There are many things I have learned the past 5 1/2 weeks as a newborn mom. Much of this newfound knowledge has stemmed from talking with other mothers, endless google searches, a few great parenting books, and a bit of trial and error. However, some of the greatest lessons I have learned have come from the greatest teacher of all- my newborn son.
1. Never underestimate the power of a good cuddle
Whether your tired, uncomfortable, sad, or just in a snuggly mood… a good cuddle can make anyone feel better. Physical touch and being held closely to someone you love has the power to slow your heart rate, calm your anxiety, and elevate your mood. The best part about baby cuddles? They go both ways. They have the magic of not only soothing baby, but also provide great comfort to the holder of the cuddle as well. Plus, that new baby smell is an extra bonus!
2. Baths cure almost everything
There is something purely magical about bath water. The warm water surrounding you almost immediately sends you to another place… your happy place. I think we can all agree that even as adults, baths have the same effect. Our greatest challenge is finding the time to allow ourselves this simple pleasure.
3. Always choose sleep
Sometimes life (or gas) gets in the way of a good night’s sleep. The day following usually ends up being a rough one. I have learned to follow in Luca’s footsteps and make up for it with a few great, 3 hour siestas. Laundry, lunch, your TV series, and even work can be set aside for awhile. Sleep is always worth it.
4. Outside is better than inside
I swear, Luca can be crying, screaming his head off, and turning purple. This in turn, causes parental panic, feelings of complete failure as a mom and throw-your-hands-up-in-the-air-helplessness. Then, all of a sudden… as soon as we step outside… the calm immediately returns, his rosy cheeks are back, and his eyes are wide, taking in the world around him. Go outside. Feel the sun on your face, the breeze on your skin. See the world. It’s better out there.
4. Communicate
Babies are great communicators. Some may say they cry a lot. However, one of my favorite things I have learned from my baby is his communication patterns. When we are tuned it, babies communicate incredibly clearly. We learn the meanings of their different cries, their physical cues, and we become empathetic to their efforts to communicate with their little world. I find it fascinating and feel compelled to practice such clear, consistent communication of my own needs, in my own life.
5. Don’t hold a grudge
Speaking of communication. Babies and dogs are amazing creatures of emotion. Ever noticed how excited a dog gets when someone arrives at the front door? The dog greats the visitor with a turbo speed wag of the tail, heavy panting, and what seems to be a great, big smile. However, as soon as the moment is over, the dog channels Taylor Swift and literally “shakes it off”, sitting back down, calmly, where he was before the exciting visit.

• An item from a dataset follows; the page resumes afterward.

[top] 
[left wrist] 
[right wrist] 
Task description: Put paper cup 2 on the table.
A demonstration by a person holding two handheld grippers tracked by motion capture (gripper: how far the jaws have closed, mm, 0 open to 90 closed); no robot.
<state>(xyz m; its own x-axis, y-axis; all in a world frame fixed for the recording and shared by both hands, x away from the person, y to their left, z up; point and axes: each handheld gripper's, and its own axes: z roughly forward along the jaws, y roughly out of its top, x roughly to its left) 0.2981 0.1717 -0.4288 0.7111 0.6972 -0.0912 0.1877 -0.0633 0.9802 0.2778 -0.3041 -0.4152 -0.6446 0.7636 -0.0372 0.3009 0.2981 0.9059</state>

The same goes for babies. Because of their clear communication patterns, they cry. When they are hungry, they cry. As soon as they have their food, they stop. When they are ready to get up from their nap, they cry. When you pick them up, they stop (regardless how long you’ve left them in there). When they are bored, they cry. When you divert their attention and entertain them, they stop. And yes, when you leave them alone for 10 minutes so you can take a shower, they cry. A lot. But, when you return and hold them close to your chest, they stop. Babies don’t hold a grudge. Neither should we. Love easily, forgive quickly.

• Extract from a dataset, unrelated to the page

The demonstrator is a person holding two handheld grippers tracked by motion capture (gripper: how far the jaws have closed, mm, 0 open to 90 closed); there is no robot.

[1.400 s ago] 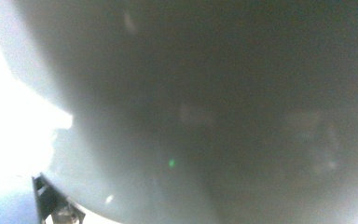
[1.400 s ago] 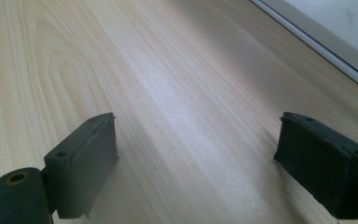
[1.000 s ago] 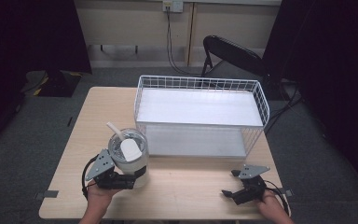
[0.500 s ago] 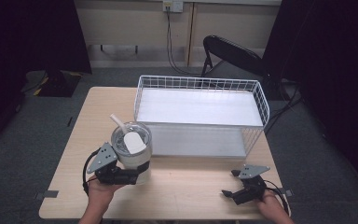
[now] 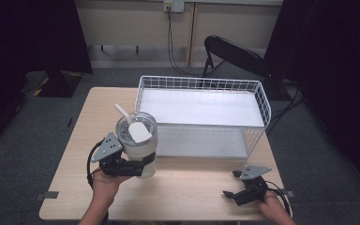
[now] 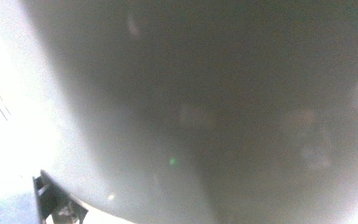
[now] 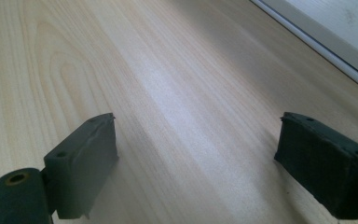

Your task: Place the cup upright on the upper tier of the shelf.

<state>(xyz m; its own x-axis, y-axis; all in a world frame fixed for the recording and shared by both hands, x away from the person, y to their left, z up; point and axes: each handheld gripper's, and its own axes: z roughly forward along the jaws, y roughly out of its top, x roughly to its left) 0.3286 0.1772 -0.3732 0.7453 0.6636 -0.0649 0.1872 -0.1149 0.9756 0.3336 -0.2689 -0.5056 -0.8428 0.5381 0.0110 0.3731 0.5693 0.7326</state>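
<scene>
Translucent plastic is what we hold: a tall white tumbler with a clear lid and a white straw is pinched low on its body by the jaws of the left gripper, just in front of the white wire basket. We judge the low grip keeps the lid and straw free, and the tumbler upright, for passing over the basket wall. In the left gripper view its pale wall is pressed close to the camera. Our right gripper rests on the light wooden desk, jaws spread and holding nothing, well apart from the tumbler.
</scene>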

6. Eat when you’re hungry, stop when you’re not
Since Luca’s first day of life, I was blown away by how “smart” he was. I find nature so fascinating and was in awe as I watched Luca’s natural instincts take effect immediately. Breastfeeding is a true miracle and I feel so blessed that Luca and I have been able to feed in this manner without much challenge. He was a natural from the start. In addition, I am truly impressed how he asks to eat only when he is hungry and stops as soon as his little tummy is full. It is a lesson I think I could benefit from in my own life as well 😉
7. It’s ok to ask for help sometimes
Asking for help as an adult can be hard. We need to put our pride to the side and place ourselves in a vulnerable position. Vulnerability can often feel uncomfortable as an adult. Babies however, are in a constant state of vulnerability. They need help to accomplish everything in their lives from eating, to getting dressed, to pooping even! But you know what? They accomplish everything they need when they receive help from someone they love. And you don’t see them laying around with a wounded ego, do you?
8. The beauty of unconditional love
It is impossible to imagine a love like the one you share with your own child. For me, it was immediate and I know it will never cease to exist. It will also never cease to amaze me. It is a love that is all-consuming, joyful, painful, and beautiful all at the same time. A love that is somewhat one-sided for now, but nonetheless powerful. Parenthood is an act of love and an everyday practice of being loving.